All of the records must be repeated exactly.

(Collected data entries)
*** Begin section ***

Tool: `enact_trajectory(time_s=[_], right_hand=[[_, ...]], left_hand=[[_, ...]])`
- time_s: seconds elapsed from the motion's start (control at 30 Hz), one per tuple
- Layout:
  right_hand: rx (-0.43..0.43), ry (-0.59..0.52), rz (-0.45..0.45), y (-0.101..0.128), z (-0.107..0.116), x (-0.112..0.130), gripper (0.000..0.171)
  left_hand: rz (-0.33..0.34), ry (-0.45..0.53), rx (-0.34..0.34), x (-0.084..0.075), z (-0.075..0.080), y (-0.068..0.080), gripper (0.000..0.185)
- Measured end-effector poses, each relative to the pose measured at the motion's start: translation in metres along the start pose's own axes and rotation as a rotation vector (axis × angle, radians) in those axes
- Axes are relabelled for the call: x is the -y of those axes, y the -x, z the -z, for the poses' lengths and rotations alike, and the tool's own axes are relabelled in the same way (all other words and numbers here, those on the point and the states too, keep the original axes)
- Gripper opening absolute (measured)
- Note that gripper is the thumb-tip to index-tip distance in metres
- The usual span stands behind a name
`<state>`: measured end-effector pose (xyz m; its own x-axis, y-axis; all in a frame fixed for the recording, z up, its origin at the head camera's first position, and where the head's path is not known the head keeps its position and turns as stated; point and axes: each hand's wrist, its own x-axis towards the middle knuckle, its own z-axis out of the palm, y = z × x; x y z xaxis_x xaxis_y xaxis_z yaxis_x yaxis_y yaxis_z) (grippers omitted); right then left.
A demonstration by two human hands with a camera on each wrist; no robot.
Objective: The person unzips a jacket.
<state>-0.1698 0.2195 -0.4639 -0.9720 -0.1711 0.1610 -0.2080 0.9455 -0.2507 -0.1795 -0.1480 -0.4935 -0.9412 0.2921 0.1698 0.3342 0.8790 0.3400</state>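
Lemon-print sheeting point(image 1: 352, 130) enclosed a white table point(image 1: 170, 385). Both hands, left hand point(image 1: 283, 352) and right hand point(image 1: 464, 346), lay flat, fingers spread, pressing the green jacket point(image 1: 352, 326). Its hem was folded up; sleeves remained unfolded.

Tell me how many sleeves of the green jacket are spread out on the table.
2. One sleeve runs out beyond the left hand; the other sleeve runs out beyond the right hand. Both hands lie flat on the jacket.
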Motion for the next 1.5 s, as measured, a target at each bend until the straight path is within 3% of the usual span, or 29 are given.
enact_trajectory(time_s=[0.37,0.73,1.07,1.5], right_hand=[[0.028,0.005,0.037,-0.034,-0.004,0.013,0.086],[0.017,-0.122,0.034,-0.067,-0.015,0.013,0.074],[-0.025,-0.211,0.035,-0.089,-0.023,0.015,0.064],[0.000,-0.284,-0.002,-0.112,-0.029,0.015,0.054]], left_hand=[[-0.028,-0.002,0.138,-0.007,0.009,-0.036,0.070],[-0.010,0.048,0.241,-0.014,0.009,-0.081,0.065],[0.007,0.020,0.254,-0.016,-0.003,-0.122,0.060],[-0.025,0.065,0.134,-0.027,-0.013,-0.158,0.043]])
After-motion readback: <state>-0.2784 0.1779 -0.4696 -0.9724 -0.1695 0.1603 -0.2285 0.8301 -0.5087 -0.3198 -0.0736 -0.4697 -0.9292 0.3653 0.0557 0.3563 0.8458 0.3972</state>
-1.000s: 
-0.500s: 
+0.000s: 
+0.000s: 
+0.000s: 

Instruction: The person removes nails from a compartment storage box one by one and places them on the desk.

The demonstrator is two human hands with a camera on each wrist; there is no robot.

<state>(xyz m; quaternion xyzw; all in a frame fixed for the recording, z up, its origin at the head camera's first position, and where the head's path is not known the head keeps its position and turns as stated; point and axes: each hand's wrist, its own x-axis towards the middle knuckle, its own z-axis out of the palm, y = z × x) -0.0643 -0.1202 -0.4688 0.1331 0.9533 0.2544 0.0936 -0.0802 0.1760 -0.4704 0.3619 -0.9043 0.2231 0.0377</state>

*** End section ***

▸ OUTPUT OF THE TASK
Tool: `enact_trajectory(time_s=[_], right_hand=[[_, ...]], left_hand=[[_, ...]])`
- time_s: seconds elapsed from the motion's start (control at 30 Hz), one per tuple
- Layout:
  right_hand: rx (-0.43..0.43), ry (-0.59..0.52), rz (-0.45..0.45), y (-0.101..0.128), z (-0.107..0.116), x (-0.112..0.130), gripper (0.000..0.171)
  left_hand: rz (-0.33..0.34), ry (-0.45..0.53), rx (-0.34..0.34), x (-0.084..0.075), z (-0.075..0.080), y (-0.068..0.080), gripper (0.000..0.185)
- Measured end-effector poses, each relative to the pose measured at the motion's start: translation in metres along the start pose's own axes and rotation as a rotation vector (axis × angle, radians) in those axes
- Axes are relabelled for the call: x is the -y of those axes, y the -x, z the -z, for the poses' lengths and rotations alike, and the tool's own axes are relabelled in the same way (all other words and numbers here, those on the point and the states too, keep the original axes)
- Gripper opening absolute (measured)
- Note that gripper is the thumb-tip to index-tip distance in metres
- The usual span stands behind a name
`<state>`: measured end-effector pose (xyz m; its own x-axis, y-axis; all in a frame fixed for the recording, z up, its origin at the head camera's first position, and where the head's path is not known the head keeps its position and turns as stated; point and axes: each hand's wrist, its own x-axis towards the middle knuckle, its own z-axis out of the palm, y = z × x; x y z xaxis_x xaxis_y xaxis_z yaxis_x yaxis_y yaxis_z) (grippers omitted); right then left.
A demonstration by two human hands with a camera on each wrist; no robot.
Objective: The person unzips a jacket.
<state>-0.1698 0.2195 -0.4639 -0.9720 -0.1711 0.1610 -0.2080 0.9455 -0.2507 -0.1795 -0.1480 -0.4935 -0.9412 0.2921 0.1698 0.3342 0.8790 0.3400</state>
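Lemon-print sheeting point(image 1: 352, 130) enclosed a white table point(image 1: 170, 385). Both hands, left hand point(image 1: 283, 352) and right hand point(image 1: 464, 346), lay flat, fingers spread, pressing the green jacket point(image 1: 352, 326). Its hem was folded up; sleeves remained unfolded.

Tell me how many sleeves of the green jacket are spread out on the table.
2. One sleeve runs out beyond the left hand; the other sleeve runs out beyond the right hand. Both hands lie flat on the jacket.
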Motion for the next 1.5 s, as measured, a target at each bend until the straight path is within 3% of the usual span, or 29 are given.
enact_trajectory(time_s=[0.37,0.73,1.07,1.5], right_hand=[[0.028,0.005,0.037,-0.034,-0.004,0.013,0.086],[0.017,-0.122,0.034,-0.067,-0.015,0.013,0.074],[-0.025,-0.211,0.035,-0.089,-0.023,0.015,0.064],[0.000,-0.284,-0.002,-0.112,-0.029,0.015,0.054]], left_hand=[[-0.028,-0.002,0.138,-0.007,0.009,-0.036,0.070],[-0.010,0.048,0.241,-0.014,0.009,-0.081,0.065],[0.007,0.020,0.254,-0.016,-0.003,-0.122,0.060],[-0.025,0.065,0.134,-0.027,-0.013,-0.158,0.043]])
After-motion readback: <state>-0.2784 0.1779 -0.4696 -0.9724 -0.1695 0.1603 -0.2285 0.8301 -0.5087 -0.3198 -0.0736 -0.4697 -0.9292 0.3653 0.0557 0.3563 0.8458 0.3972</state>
-1.000s: 
-0.500s: 
+0.000s: 
+0.000s: 
+0.000s: 

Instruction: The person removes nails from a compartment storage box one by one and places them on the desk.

The demonstrator is two human hands with a camera on each wrist; there is no robot.

<state>(xyz m; quaternion xyzw; all in a frame fixed for the recording, z up, its origin at the head camera's first position, and where the head's path is not known the head keeps its position and turns as stated; point and axes: each hand's wrist, its own x-axis towards the middle knuckle, its own z-axis out of the palm, y = z × x) -0.0643 -0.1202 -0.4688 0.1331 0.9533 0.2544 0.0936 -0.0802 0.1760 -0.4704 0.3619 -0.9043 0.2231 0.0377</state>

No other output is expected for this exercise.